■ **EXERCISE BRIEF**
Please reproduce the listing in its entirety, exactly as written, but without images.

■ **RECORDED DATA**
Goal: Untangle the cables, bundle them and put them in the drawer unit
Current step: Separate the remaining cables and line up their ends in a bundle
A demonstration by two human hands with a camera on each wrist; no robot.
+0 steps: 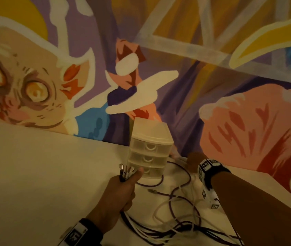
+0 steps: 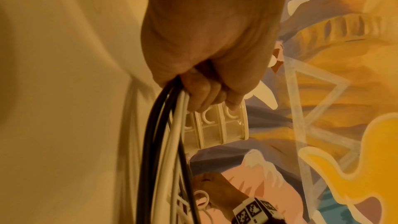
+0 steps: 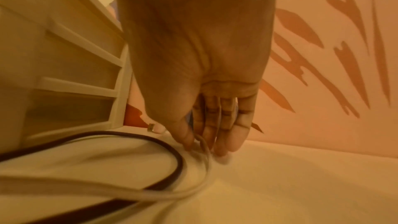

■ **ANSWER FOR THIS EXERCISE**
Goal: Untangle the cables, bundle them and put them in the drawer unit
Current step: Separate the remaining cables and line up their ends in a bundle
A demonstration by two human hands with a camera on each wrist; no robot.
+0 steps: 
+0 steps: 
+0 steps: 

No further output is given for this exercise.